● **About this exercise**: Nothing should appear in the answer except the lines below from the line containing "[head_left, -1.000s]" through the line containing "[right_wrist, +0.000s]", copied exactly, with pictures left out.

● **Stored data**:
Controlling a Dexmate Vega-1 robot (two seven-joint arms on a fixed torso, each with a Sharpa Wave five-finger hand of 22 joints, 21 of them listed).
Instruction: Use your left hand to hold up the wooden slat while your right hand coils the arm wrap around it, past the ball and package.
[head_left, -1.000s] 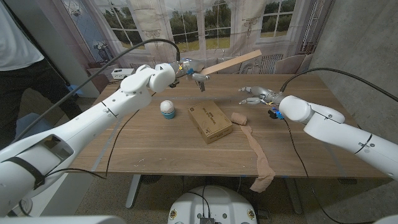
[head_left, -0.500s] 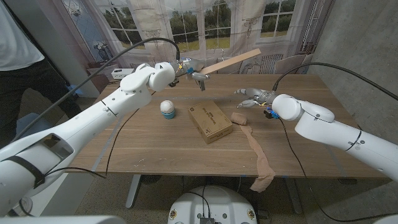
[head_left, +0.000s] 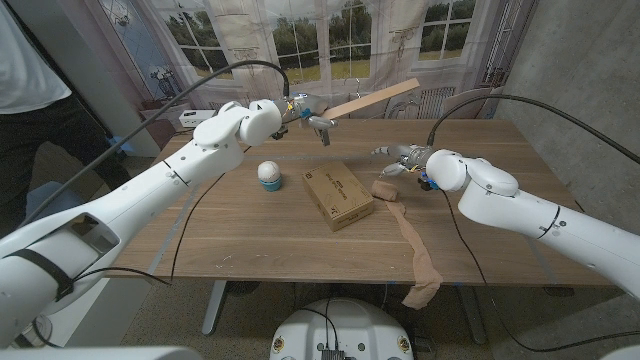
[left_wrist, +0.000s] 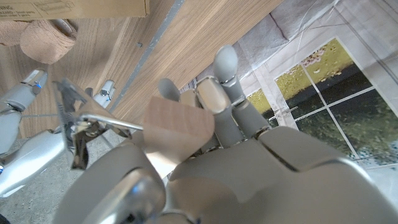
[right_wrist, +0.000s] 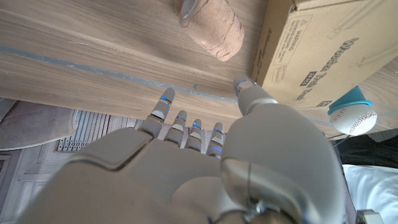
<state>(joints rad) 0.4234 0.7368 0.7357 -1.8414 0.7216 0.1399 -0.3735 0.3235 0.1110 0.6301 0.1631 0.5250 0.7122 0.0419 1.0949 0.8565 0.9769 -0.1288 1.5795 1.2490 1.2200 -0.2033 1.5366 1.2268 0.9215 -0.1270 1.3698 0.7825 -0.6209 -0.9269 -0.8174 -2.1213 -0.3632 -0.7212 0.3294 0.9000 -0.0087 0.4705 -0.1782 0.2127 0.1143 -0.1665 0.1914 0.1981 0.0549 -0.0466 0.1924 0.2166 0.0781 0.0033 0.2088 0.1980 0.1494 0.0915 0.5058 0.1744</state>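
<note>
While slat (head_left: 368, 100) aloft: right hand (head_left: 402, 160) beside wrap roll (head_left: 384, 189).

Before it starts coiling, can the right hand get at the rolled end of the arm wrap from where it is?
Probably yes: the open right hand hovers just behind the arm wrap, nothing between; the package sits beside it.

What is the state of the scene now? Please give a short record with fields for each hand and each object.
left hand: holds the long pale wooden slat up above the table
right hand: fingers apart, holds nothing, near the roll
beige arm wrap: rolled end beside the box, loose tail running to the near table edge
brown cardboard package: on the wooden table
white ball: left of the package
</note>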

● **Answer to the problem**:
[head_left, -1.000s] 
[head_left, -0.500s] 
[head_left, +0.000s] 
[left_wrist, +0.000s] 
[right_wrist, +0.000s] 

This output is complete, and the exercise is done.